§ **AIM OF THE EXERCISE**: Only one stretch of the data below should be repeated: the lines from the line containing "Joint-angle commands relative" through the line containing "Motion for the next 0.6", inclusive, exactly as they are.

***** EXTRACTED RECORDS

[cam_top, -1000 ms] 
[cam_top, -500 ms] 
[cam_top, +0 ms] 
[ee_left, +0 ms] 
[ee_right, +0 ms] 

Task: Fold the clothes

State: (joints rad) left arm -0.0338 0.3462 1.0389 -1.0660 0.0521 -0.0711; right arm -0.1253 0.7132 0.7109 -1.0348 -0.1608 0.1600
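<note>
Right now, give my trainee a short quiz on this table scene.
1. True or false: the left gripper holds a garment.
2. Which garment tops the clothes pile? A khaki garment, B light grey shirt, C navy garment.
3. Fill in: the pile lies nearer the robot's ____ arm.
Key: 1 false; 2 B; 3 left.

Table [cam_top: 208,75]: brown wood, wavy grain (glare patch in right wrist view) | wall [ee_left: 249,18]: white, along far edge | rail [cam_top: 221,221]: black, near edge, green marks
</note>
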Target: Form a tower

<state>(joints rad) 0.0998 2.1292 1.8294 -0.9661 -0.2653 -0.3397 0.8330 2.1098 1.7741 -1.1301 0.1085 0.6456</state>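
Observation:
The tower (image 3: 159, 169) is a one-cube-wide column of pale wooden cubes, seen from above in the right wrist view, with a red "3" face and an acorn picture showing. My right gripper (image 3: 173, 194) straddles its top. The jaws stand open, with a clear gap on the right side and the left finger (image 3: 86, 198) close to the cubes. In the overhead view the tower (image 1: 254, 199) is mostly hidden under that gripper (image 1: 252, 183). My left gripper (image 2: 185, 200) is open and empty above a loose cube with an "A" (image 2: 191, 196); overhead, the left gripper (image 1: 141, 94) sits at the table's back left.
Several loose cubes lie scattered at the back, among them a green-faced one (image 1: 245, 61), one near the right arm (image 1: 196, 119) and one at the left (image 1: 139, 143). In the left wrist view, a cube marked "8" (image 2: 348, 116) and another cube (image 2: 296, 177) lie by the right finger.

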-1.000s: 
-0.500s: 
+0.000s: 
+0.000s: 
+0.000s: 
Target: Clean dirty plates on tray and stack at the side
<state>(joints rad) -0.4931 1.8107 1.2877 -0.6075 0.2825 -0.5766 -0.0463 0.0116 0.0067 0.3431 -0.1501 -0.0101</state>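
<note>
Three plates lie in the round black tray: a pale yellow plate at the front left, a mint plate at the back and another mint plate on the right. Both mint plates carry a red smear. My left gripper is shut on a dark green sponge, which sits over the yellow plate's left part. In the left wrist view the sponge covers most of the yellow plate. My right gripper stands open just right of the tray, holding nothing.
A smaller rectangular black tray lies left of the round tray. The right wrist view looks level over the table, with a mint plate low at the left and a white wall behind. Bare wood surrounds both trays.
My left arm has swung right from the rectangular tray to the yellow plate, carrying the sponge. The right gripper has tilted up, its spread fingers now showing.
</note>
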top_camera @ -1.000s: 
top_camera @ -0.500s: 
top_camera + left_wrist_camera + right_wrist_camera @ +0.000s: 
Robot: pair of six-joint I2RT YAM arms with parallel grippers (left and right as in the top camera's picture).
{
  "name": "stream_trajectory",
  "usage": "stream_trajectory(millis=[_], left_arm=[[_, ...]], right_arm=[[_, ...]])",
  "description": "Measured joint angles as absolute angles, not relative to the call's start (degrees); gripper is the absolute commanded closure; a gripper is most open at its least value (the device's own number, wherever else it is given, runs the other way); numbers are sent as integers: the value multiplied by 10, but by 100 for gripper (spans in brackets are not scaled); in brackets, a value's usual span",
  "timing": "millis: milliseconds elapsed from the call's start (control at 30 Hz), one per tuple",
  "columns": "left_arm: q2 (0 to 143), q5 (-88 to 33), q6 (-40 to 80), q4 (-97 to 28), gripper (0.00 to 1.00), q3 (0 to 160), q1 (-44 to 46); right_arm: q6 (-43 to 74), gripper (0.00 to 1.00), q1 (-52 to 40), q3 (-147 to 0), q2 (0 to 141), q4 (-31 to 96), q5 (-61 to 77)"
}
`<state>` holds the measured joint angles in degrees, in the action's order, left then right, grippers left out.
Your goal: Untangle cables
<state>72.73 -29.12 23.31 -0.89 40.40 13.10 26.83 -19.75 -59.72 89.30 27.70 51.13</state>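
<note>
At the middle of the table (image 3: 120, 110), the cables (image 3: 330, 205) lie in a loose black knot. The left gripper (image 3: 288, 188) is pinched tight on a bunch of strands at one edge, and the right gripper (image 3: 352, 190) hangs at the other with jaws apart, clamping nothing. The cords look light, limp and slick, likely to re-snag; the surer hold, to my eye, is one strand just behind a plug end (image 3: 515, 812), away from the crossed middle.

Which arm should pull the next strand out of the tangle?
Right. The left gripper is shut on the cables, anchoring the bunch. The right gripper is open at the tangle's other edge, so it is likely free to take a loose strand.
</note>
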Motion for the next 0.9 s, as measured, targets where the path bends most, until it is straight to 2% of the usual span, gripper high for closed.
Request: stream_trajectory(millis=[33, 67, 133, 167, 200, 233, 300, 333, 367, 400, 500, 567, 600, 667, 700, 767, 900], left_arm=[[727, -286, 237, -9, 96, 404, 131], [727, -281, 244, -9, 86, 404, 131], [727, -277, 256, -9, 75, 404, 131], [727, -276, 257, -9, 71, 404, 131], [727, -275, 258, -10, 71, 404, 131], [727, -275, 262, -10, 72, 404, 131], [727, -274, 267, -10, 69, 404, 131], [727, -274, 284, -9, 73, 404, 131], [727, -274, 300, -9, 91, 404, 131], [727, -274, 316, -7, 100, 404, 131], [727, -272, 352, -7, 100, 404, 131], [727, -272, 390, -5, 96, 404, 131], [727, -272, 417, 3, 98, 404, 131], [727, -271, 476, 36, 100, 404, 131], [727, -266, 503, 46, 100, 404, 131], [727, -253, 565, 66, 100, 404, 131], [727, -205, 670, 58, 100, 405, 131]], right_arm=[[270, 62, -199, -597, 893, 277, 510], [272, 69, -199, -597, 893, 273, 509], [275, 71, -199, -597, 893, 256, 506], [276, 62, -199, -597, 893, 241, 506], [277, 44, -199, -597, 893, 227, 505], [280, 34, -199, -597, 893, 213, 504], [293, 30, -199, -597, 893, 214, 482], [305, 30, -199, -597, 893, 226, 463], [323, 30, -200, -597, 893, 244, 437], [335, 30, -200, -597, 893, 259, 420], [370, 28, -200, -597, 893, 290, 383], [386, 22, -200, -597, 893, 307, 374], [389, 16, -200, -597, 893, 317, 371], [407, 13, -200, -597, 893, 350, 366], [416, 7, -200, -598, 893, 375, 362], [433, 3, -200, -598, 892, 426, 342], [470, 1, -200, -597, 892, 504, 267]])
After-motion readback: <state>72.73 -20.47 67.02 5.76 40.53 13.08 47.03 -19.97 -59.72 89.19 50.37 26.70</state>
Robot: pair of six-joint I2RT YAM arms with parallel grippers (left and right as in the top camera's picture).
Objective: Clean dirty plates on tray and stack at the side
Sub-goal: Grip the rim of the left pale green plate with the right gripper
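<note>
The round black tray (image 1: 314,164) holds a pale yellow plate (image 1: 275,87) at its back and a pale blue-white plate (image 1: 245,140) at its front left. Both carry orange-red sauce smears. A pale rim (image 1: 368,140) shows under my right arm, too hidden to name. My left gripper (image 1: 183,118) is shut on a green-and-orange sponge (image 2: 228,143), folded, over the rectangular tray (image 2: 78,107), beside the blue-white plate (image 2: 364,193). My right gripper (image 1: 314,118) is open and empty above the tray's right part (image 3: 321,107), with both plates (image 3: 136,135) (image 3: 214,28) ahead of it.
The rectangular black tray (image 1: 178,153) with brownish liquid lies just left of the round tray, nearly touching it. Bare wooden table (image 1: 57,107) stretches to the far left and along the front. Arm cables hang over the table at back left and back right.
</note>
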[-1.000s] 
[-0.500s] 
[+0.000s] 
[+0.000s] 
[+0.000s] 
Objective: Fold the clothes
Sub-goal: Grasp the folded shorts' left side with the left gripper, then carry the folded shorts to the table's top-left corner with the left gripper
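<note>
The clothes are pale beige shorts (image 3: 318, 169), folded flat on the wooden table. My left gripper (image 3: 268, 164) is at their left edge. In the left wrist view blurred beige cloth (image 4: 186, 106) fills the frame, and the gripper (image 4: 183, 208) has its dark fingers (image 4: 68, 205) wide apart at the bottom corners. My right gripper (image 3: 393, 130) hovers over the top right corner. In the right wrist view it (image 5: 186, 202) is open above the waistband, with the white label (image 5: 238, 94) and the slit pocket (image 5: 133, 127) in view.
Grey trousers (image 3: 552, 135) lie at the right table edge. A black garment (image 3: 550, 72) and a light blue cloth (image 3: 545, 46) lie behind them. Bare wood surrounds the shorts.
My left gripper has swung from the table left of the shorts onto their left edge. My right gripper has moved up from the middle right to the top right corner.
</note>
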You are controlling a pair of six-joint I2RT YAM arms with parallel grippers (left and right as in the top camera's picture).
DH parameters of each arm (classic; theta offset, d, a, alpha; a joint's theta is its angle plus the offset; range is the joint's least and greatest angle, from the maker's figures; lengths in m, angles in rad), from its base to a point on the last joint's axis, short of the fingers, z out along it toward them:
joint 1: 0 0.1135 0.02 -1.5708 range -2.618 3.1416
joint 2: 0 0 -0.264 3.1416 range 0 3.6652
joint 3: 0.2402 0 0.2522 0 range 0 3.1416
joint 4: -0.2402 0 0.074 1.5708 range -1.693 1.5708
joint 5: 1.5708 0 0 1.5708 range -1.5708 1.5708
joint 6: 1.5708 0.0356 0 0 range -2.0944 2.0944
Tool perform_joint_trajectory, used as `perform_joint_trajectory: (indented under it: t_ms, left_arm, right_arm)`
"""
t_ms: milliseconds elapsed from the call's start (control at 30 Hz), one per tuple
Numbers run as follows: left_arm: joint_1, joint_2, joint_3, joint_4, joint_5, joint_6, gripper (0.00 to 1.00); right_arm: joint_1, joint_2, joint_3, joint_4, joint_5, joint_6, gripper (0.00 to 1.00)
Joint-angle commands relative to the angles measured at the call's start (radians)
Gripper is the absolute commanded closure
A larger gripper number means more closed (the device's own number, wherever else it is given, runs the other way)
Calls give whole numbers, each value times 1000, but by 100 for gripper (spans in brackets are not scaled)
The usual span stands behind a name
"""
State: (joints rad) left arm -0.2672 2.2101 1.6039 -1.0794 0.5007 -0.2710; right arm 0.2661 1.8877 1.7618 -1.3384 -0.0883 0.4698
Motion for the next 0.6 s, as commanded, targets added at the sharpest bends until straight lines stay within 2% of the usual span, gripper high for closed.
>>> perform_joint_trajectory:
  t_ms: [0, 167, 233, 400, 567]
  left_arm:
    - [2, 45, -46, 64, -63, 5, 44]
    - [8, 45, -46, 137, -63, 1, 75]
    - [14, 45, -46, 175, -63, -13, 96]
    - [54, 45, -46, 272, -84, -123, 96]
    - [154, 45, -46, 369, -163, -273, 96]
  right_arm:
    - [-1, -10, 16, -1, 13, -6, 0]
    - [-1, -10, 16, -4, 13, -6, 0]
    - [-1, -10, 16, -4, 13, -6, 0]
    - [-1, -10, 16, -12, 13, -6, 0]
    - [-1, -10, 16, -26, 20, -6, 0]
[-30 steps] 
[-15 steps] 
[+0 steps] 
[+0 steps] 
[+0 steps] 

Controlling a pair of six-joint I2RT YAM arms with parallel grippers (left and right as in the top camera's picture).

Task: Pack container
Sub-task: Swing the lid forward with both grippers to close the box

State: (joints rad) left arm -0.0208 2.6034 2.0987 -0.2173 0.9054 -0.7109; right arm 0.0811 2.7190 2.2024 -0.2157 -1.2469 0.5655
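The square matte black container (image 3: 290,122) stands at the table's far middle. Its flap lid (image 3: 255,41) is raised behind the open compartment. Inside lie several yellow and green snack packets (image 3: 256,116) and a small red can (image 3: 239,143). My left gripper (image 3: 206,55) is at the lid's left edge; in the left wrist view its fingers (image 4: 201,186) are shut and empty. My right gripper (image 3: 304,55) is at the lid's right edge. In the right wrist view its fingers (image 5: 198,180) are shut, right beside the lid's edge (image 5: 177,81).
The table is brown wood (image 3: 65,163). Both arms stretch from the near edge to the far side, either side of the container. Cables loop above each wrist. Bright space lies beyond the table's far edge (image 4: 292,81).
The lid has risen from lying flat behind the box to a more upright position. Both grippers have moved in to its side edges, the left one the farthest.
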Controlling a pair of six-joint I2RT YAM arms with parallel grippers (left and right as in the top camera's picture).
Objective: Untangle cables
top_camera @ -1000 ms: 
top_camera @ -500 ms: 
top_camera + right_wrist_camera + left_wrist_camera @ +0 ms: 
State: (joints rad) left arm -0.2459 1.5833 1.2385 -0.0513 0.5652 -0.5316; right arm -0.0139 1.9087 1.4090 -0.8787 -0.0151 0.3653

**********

§ **EXERCISE SOLUTION**:
Joint-angle commands relative to the angles measured at the call's start (radians)
Gripper is the absolute commanded closure
A larger gripper number means more closed (the device's own number, wherever else it is given, runs the other way)
Calls give whole numbers, each value times 1000, but by 100 for gripper (spans in brackets are not scaled)
The usual span stands behind a name
"""
State: (joints rad) left arm -0.2672 2.2101 1.6039 -1.0794 0.5007 -0.2710; right arm 0.2661 1.8877 1.7618 -1.3384 -0.0883 0.4698
Motion for the next 0.6 s, as commanded, targets added at the sharpest bends until straight lines stay within 2% of the usual span, gripper high for closed.

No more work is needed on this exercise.